Le Seigneur règnera toujours : ce n’est pas un doux rêve déconnecté du réel. L’Israélite contemporain du retour d’exil vit dans une situation demeurée précaire : occupation du pays, difficile cohabitation avec les étrangers implantés, pauvreté…Mais dans ce retour totalement inespéré d’une partie des dispersés vers la terre d’Israël, les croyants discernent des signes concrets du Seigneur qui règne et règnera en plénitude. Par delà ces « coups de pouce » à l’Histoire, son règne vient par ses commandements éthiques qui travaillent la pâte humaine. Fidèlement, le Seigneur garde la vérité c’est-à-dire ne laisse pas périr ses exigences d’une société humaine juste, fraternelle, apaisée et délivrée de tous maux. Ce Règne n’est pas encore arrivé à sa plénitude. Et pourtant Dieu règne en tout temps ! Mais ce Règne a besoin de temps pour se manifester totalement car Dieu a choisi d’avoir besoin des hommes. Il n’impose pas son Règne mais l’offre et le propose en kit dans sa Parole.
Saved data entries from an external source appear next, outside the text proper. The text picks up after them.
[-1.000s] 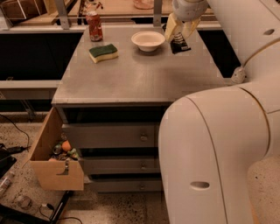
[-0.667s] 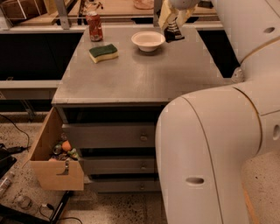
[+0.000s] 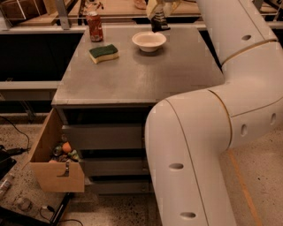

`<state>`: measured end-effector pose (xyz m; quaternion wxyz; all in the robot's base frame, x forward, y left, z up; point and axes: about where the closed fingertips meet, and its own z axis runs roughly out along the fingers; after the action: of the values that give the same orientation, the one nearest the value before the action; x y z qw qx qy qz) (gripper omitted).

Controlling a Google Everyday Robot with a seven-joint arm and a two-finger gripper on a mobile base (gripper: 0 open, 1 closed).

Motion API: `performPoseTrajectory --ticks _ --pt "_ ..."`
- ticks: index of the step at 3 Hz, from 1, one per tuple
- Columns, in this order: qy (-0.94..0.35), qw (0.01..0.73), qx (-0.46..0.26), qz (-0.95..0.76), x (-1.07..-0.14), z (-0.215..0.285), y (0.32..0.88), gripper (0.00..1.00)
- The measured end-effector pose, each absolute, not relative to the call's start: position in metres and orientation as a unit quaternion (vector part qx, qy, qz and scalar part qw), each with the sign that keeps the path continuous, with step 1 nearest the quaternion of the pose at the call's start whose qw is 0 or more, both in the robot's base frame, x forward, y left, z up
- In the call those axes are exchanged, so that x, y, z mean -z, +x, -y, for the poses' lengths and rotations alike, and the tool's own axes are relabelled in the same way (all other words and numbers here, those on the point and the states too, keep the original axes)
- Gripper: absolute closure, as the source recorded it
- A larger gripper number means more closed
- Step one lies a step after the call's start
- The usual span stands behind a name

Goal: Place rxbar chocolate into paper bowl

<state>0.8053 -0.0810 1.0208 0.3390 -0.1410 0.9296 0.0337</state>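
Note:
The paper bowl [image 3: 149,40] stands empty at the back middle of the grey table top [image 3: 132,75]. My gripper [image 3: 158,12] is at the top edge of the view, just above and behind the bowl's far rim. It is shut on the rxbar chocolate [image 3: 159,24], a dark bar that hangs down from the fingers, in the air and a little right of the bowl's centre. The top of the gripper is cut off by the frame.
A green-and-yellow sponge [image 3: 104,53] lies left of the bowl. A red soda can [image 3: 94,26] stands at the back left. A drawer [image 3: 57,165] with small items hangs open at the lower left. My white arm [image 3: 212,132] fills the right side.
My gripper has lifted the dark bar off the table right of the bowl and carried it up and left, to above the bowl's far rim.

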Motion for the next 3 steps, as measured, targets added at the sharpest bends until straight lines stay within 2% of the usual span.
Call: performPoseTrajectory --ticks 1,3 --pt "-0.141 0.339 -0.034 -0.93 -1.021 0.081 0.805 1.0" --pt "-0.094 0.355 -0.02 -0.93 -0.982 0.075 0.851 1.0"
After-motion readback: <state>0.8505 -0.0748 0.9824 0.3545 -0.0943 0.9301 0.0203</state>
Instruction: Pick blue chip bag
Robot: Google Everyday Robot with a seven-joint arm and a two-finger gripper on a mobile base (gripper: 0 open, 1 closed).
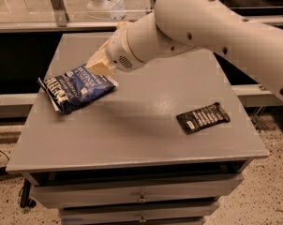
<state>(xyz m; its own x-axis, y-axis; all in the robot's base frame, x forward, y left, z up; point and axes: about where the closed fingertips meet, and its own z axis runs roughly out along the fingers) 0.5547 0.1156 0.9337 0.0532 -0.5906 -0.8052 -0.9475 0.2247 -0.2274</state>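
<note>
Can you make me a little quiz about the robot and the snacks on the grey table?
1. True or false: in the picture, the black bar wrapper lies to the right of the blue chip bag.
2. Where is the gripper? A) on the black bar wrapper B) at the blue chip bag's upper edge C) inside a drawer
3. Fill in: both snacks lie on the grey ___.
Key: 1 true; 2 B; 3 table.
</note>
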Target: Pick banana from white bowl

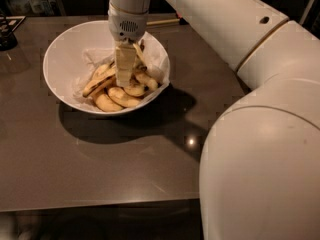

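The white bowl [65, 64] stands on the dark table at upper left, lined with crinkled white paper. Several yellow, brown-spotted bananas [120, 97] lie heaped in its lower right part. My gripper [125, 80] hangs straight down into the bowl from the white arm, its pale fingers down among the bananas, touching the top of the heap. The fingertips hide part of the bananas behind them.
The dark brown table [100, 169] runs to a front edge near the bottom. My bulky white arm [260, 134] fills the right side. A dark object [7, 36] sits at the far left edge, and a thin stick-like item [162, 21] lies behind the bowl.
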Available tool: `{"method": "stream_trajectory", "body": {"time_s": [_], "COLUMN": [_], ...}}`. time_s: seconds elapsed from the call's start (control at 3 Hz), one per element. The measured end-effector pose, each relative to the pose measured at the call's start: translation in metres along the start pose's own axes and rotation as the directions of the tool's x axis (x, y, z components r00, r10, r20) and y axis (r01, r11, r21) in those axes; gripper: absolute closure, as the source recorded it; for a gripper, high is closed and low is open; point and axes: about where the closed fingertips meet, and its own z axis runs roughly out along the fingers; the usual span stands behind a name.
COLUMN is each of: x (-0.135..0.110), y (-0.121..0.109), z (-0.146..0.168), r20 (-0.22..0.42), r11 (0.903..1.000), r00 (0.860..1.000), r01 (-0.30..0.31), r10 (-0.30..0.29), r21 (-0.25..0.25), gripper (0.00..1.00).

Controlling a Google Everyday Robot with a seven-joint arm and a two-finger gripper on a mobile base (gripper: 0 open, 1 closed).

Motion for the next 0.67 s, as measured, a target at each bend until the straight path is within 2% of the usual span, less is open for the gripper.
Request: {"method": "stream_trajectory", "body": {"time_s": [0.67], "x": [0.004], "y": [0.003], "z": [0.028], "r20": [-0.007], "r11": [0.997], "r00": [0.999], "r01": [-0.044], "r10": [0.044], "r21": [-0.064], "gripper": [0.26]}}
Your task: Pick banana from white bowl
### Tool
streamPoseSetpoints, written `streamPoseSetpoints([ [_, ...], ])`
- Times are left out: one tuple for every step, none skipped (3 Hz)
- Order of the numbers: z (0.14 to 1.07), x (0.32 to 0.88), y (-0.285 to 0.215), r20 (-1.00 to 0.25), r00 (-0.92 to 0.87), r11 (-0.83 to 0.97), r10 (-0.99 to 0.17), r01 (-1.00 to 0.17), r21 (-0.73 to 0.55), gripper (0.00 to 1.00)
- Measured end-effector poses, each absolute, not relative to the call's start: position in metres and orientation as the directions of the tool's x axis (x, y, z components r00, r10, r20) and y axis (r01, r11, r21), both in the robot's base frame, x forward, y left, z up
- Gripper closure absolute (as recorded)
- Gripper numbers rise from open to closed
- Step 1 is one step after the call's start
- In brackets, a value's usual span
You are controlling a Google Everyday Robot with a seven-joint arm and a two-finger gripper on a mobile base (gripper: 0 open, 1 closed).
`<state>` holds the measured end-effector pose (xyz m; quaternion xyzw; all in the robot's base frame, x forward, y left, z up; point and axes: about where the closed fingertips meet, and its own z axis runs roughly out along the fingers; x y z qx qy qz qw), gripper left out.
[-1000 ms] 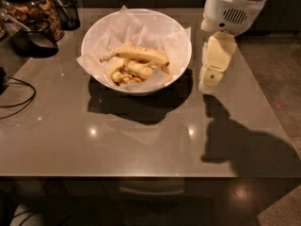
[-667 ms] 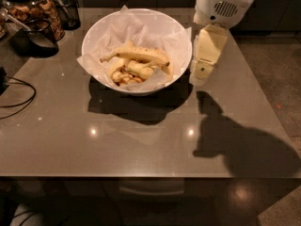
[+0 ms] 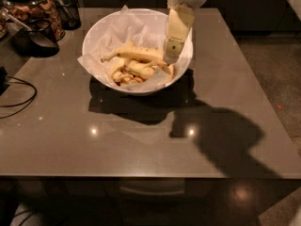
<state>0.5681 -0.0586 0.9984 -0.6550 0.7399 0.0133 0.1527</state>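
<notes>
The white bowl (image 3: 101,32) stands at the back middle of the table, lined with crinkled white paper. The banana (image 3: 134,53), long, curved and yellow, lies across the top of shorter pale banana pieces (image 3: 129,72) inside it. My gripper (image 3: 171,55) hangs from the white arm over the right inner side of the bowl, its tip just above the banana's right end.
A dark glass jar of snacks (image 3: 33,8) and a dark cup (image 3: 40,34) stand at the back left. A black cable (image 3: 19,95) loops on the table's left edge. The grey table (image 3: 141,140) stretches toward the front.
The gripper has moved left, from beside the bowl's right outer rim to over the bowl's inside, near the banana's right end.
</notes>
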Motion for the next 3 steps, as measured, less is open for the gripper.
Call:
streamPoseSetpoints([
  [0.998,0.589,-0.045,-0.266,-0.096,0.146,-0.959,-0.974,-0.173,0.16],
  [0.991,0.603,-0.039,-0.276,-0.112,0.159,-0.955,-0.975,-0.156,0.27],
  [0.98,0.613,-0.036,-0.27,-0.134,0.175,-0.954,-0.975,-0.134,0.28],
])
Parallèlement, les grands actes de salut, de la libération de l’Égypte, au retour de l’exil babylonien posent des jalons d’espérance, des signes tangibles et prophétiques du Règne à venir. En Jésus-Christ, dont ce Psaume semble déjà dessiner le portrait, le signe ultime est offert. Non pour nous déresponsabiliser, mais au contraire, pour nous inciter à choisir le seul engagement qui ait de l’avenir : le souci de bâtir une société humaine où chacun ait pain, place, et dignité.
La louange, loin de nous détourner du monde, nous aide ainsi à garder vive l’espérance et à ne pas fléchir dans nos engagements éthiques, humanitaires, sociaux. Décrypter et proclamer joyeusement les signes du Règne qui vient, chanter le Seigneur qui secourt les opprimés et rassasie les affamés, c’est être sans cesse renvoyés vers nos responsabilités pour la justice, la vérité que ce Seigneur veut. C’est aussi ne pas se décourager quand tant de réalités semblent nier le Règne de la fraternité et du partage. La louange n’est pas optionnelle car elle est contestation de la société gouvernée par les « princes », les grands, les puissants et contestation de tout humain dominateur et égoïste qui oublie qu’il est mortel. En louant nous affirmons haut et fort : « Non, vous n’aurez pas le dernier mot de l’Histoire, nous proclamons et admirons, dans notre culte, le Seigneur protecteur des petits et des opprimés. Pour nous, il a pris figure humaine en Jésus. Il déroute les pas des impies, ceux qui oubliant le Dieu de l’Alliance oppriment les autres. Le Dieu soucieux des faibles règnera à jamais ! ». Fort de cette confiance, le fidèle, s’il est cohérent, s’engage avec Dieu et toutes les bonnes volontés dans le sens de ce Règne qui vient. Sa force et sa vision confiante du Règne qui vient, il les puise et les nourrit dans la louange communautaire et individuelle.